→ **Action item**
Copy each entry below exactly. No images.

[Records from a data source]
......

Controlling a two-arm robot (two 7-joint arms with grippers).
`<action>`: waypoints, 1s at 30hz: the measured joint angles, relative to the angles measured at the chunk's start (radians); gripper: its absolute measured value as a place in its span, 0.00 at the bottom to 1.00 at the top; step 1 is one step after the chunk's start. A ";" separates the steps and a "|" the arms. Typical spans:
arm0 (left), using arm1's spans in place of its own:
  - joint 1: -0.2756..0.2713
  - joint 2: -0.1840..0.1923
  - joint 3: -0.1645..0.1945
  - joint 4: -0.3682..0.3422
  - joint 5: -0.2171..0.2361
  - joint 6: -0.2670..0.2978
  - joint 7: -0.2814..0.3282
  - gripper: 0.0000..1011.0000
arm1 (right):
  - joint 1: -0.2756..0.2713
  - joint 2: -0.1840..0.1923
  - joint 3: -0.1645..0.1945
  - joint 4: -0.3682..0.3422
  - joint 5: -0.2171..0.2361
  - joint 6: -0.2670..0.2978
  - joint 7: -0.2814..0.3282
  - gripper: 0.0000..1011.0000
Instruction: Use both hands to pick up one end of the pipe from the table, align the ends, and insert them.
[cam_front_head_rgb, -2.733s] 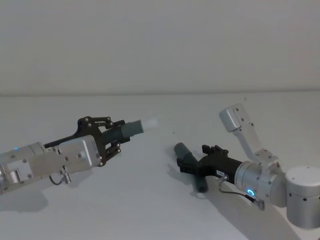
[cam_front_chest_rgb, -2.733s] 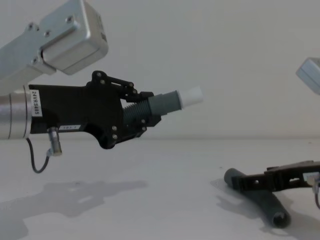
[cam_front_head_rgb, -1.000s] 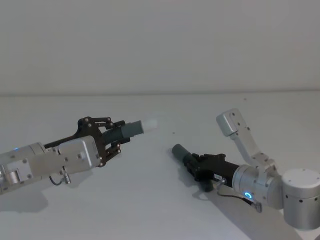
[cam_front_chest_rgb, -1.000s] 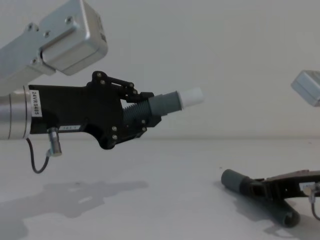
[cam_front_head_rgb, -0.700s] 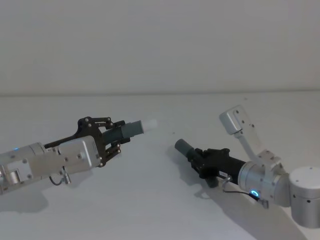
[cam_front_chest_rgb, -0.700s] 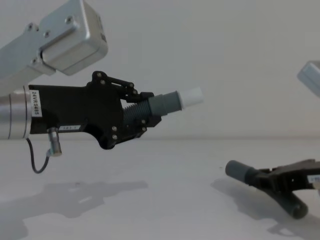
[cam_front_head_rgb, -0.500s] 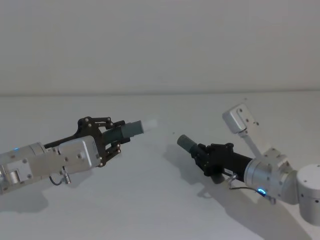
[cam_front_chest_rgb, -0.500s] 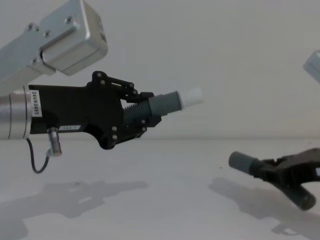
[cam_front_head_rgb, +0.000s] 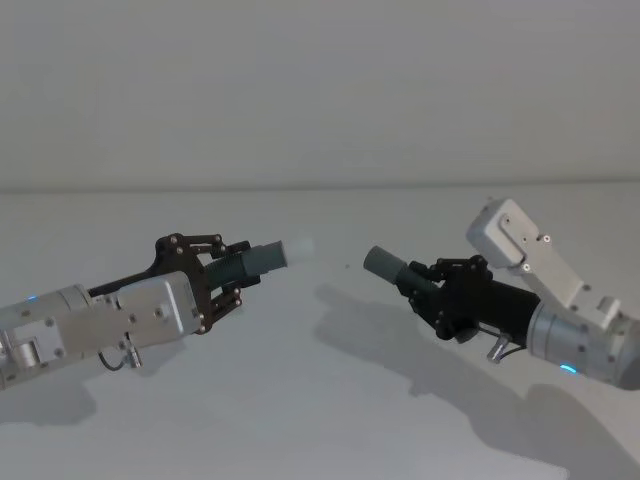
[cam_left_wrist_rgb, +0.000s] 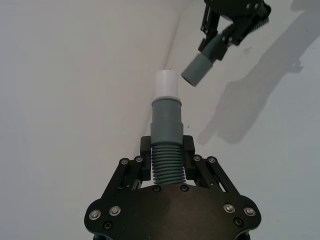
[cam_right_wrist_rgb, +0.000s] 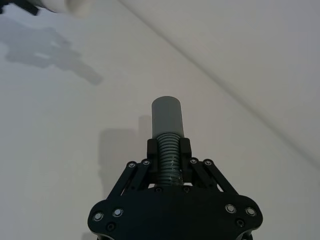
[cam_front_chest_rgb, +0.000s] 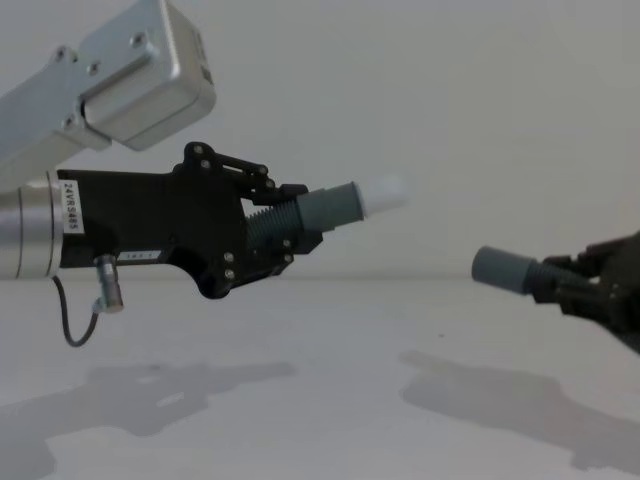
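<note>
While left gripper (cam_front_head_rgb: 237, 270) clamps the white-tipped hose (cam_front_head_rgb: 260, 258) and right gripper (cam_front_head_rgb: 421, 285) the collared hose (cam_front_head_rgb: 384, 264), both above the table (cam_front_head_rgb: 300, 400), tip (cam_left_wrist_rgb: 165, 84) and collar mouth (cam_left_wrist_rgb: 192, 76) sit apart, misaligned; shoving now probably jams 'em.

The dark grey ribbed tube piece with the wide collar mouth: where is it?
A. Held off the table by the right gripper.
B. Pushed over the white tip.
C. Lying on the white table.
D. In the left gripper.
A: the right gripper is shut on the dark grey collared tube piece above the white table, a gap away from the white-tipped tube piece in the left gripper.
</note>
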 joint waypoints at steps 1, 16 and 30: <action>0.000 0.000 0.000 0.000 0.000 0.000 0.000 0.32 | 0.000 0.010 0.000 -0.005 -0.005 -0.011 0.006 0.22; 0.000 0.000 0.000 0.000 0.000 0.000 0.000 0.32 | 0.032 0.148 0.011 -0.063 -0.101 -0.258 0.124 0.22; 0.000 0.000 0.000 0.000 0.000 0.000 0.000 0.32 | 0.123 0.225 -0.009 -0.074 -0.166 -0.481 0.247 0.22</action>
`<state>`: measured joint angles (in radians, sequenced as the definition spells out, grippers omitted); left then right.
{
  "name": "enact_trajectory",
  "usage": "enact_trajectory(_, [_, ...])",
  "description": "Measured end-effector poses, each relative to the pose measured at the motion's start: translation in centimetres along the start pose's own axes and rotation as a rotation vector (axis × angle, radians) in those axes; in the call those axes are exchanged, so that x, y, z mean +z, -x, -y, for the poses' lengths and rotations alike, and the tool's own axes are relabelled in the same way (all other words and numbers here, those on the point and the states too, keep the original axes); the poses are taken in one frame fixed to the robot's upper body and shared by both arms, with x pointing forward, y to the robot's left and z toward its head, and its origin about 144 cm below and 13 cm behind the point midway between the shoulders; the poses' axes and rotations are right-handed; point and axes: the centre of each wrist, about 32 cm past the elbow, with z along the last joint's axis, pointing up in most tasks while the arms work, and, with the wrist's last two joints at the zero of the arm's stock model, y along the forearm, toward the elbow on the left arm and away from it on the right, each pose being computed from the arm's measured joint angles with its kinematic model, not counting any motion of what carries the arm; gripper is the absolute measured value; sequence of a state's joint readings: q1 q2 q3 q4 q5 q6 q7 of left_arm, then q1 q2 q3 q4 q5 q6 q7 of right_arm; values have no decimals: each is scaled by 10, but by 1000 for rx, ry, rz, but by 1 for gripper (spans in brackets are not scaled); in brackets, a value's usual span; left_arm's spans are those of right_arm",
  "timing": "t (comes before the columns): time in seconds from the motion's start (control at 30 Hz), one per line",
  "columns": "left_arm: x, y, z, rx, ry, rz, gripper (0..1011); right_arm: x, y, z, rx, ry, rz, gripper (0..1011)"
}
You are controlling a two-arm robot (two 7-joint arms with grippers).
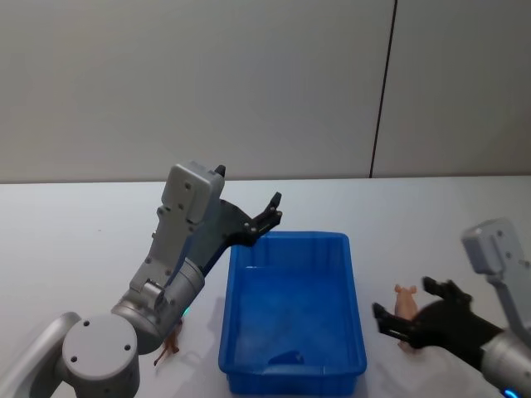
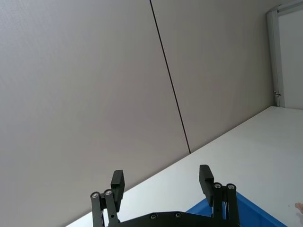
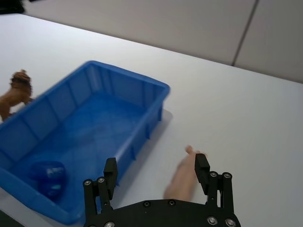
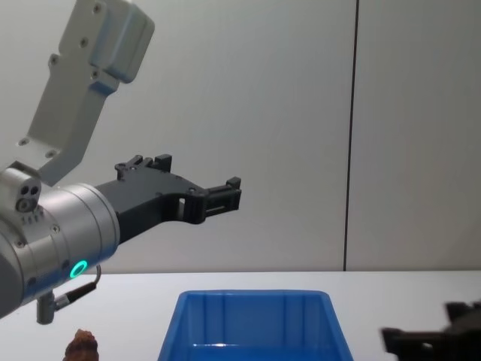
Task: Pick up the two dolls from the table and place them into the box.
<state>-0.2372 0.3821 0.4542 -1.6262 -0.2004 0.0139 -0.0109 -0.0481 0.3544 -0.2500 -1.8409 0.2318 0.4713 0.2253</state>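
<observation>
My jaws stand spread on the right gripper, low in the head view's right, close over the pale doll on the table beside the box; it looks light, stiff and slick, so I'd pinch its trunk; my left gripper, likewise spread, hangs mid-frame; the brown doll waits lower left.

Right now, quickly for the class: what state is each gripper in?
Left gripper: open, empty, raised near the blue bin.
Right gripper: open, pale pinkish doll between its fingers.

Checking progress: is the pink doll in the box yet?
Out: the pink doll rests on the table beside the box, inside the open right gripper.
</observation>
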Motion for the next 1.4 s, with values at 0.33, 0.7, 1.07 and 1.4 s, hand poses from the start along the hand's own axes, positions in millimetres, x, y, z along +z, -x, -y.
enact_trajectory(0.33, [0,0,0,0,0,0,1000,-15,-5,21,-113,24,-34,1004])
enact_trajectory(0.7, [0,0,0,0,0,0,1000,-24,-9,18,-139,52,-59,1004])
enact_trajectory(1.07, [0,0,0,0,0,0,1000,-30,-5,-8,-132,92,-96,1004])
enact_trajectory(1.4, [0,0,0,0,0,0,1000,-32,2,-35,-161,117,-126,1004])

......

→ **Response below**
Controlling a two-arm robot (two 7-joint arms with grippers).
`<action>`: waypoints, 1s at 30hz: the measured joint angles, relative to the angles measured at the chunk's start (radians); gripper: its absolute measured value as a place in its span, 0.00 at the bottom to 1.00 at the top; step 1 is one step after the chunk's start. A ";" separates the steps and a "|" the arms. Typical spans:
arm0 (left), using arm1's spans in place of its own:
  - joint 1: -0.2756..0.2713
  - joint 2: -0.1840..0.1923
  - joint 3: -0.1645..0.1945
  - joint 4: -0.3682..0.3422
  - joint 5: -0.2171..0.2361
  - joint 6: -0.2670..0.2978
  - joint 7: -0.2814..0.3282
  - gripper: 0.0000..1011.0000
arm1 (right):
  - joint 1: -0.2756..0.2713
  - joint 2: -0.1840..0.1923
  - joint 3: -0.1645..0.1945
  - joint 4: -0.3682..0.3422
  - joint 5: -0.2171..0.2361
  - joint 6: -0.2670..0.2978
  - joint 7: -0.2814..0.3282
  - gripper: 0.0000..1011.0000
Instruction: Use both hands to pick up one end of the pipe from the table, align the ends, and insert them.
[cam_front_head_rgb, -2.733s] 
[cam_front_chest_rgb, -2.733s] 
[cam_front_head_rgb, -1.000s] 
[cam_front_chest_rgb, -1.000s] 
[cam_front_head_rgb, -0.700s] 
[cam_front_chest_rgb, -0.700s] 
[cam_front_head_rgb, -0.500s] 
[cam_front_chest_rgb, -0.500s] 
[cam_front_head_rgb, +0.000s] 
[cam_left_wrist_rgb, +0.000s] 
[cam_right_wrist_rgb, +0.000s] 
[cam_front_chest_rgb, +0.000s] 
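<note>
While left gripper (cam_front_head_rgb: 237, 270) clamps the white-tipped hose (cam_front_head_rgb: 260, 258) and right gripper (cam_front_head_rgb: 421, 285) the collared hose (cam_front_head_rgb: 384, 264), both above the table (cam_front_head_rgb: 300, 400), tip (cam_left_wrist_rgb: 165, 84) and collar mouth (cam_left_wrist_rgb: 192, 76) sit apart, misaligned; shoving now probably jams 'em.

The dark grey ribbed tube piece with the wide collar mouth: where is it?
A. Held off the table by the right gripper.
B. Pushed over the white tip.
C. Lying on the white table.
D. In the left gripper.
A: the right gripper is shut on the dark grey collared tube piece above the white table, a gap away from the white-tipped tube piece in the left gripper.
</note>
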 joint waypoints at steps 1, 16 and 30: <action>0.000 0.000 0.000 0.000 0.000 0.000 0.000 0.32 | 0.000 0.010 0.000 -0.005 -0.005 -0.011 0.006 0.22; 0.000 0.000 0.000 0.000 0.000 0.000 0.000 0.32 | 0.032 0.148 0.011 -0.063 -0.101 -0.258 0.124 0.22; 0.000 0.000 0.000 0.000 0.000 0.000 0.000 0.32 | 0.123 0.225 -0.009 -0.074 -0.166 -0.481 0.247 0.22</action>
`<state>`: measured joint angles (in radians, sequenced as the definition spells out, grippers omitted); left then right.
{
  "name": "enact_trajectory",
  "usage": "enact_trajectory(_, [_, ...])",
  "description": "Measured end-effector poses, each relative to the pose measured at the motion's start: translation in centimetres along the start pose's own axes and rotation as a rotation vector (axis × angle, radians) in those axes; in the call those axes are exchanged, so that x, y, z mean +z, -x, -y, for the poses' lengths and rotations alike, and the tool's own axes are relabelled in the same way (all other words and numbers here, those on the point and the states too, keep the original axes); the poses are taken in one frame fixed to the robot's upper body and shared by both arms, with x pointing forward, y to the robot's left and z toward its head, and its origin about 144 cm below and 13 cm behind the point midway between the shoulders; the poses' axes and rotations are right-handed; point and axes: the centre of each wrist, about 32 cm past the elbow, with z along the last joint's axis, pointing up in most tasks while the arms work, and, with the wrist's last two joints at the zero of the arm's stock model, y along the forearm, toward the elbow on the left arm and away from it on the right, each pose being computed from the arm's measured joint angles with its kinematic model, not counting any motion of what carries the arm; gripper is the absolute measured value; sequence of a state's joint readings: q1 q2 q3 q4 q5 q6 q7 of left_arm, then q1 q2 q3 q4 q5 q6 q7 of right_arm; values have no decimals: each is scaled by 10, but by 1000 for rx, ry, rz, but by 1 for gripper (spans in brackets are not scaled); in brackets, a value's usual span; left_arm's spans are those of right_arm",
  "timing": "t (comes before the columns): time in seconds from the motion's start (control at 30 Hz), one per line",
  "columns": "left_arm: x, y, z, rx, ry, rz, gripper (0..1011); right_arm: x, y, z, rx, ry, rz, gripper (0..1011)"
}
You are controlling a two-arm robot (two 7-joint arms with grippers).
Task: Pick up the two dolls from the table and place them into the box.
<state>-0.2372 0.3821 0.4542 -1.6262 -0.2004 0.0139 -0.0109 -0.0481 0.3544 -0.2500 -1.8409 0.2318 0.4713 0.2253</state>
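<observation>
My jaws stand spread on the right gripper, low in the head view's right, close over the pale doll on the table beside the box; it looks light, stiff and slick, so I'd pinch its trunk; my left gripper, likewise spread, hangs mid-frame; the brown doll waits lower left.

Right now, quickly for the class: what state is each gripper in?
Left gripper: open, empty, raised near the blue bin.
Right gripper: open, pale pinkish doll between its fingers.

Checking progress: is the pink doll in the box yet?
Out: the pink doll rests on the table beside the box, inside the open right gripper.
</observation>
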Motion for the next 1.4 s, with values at 0.33, 0.7, 1.07 and 1.4 s, hand poses from the start along the hand's own axes, positions in millimetres, x, y, z along +z, -x, -y.
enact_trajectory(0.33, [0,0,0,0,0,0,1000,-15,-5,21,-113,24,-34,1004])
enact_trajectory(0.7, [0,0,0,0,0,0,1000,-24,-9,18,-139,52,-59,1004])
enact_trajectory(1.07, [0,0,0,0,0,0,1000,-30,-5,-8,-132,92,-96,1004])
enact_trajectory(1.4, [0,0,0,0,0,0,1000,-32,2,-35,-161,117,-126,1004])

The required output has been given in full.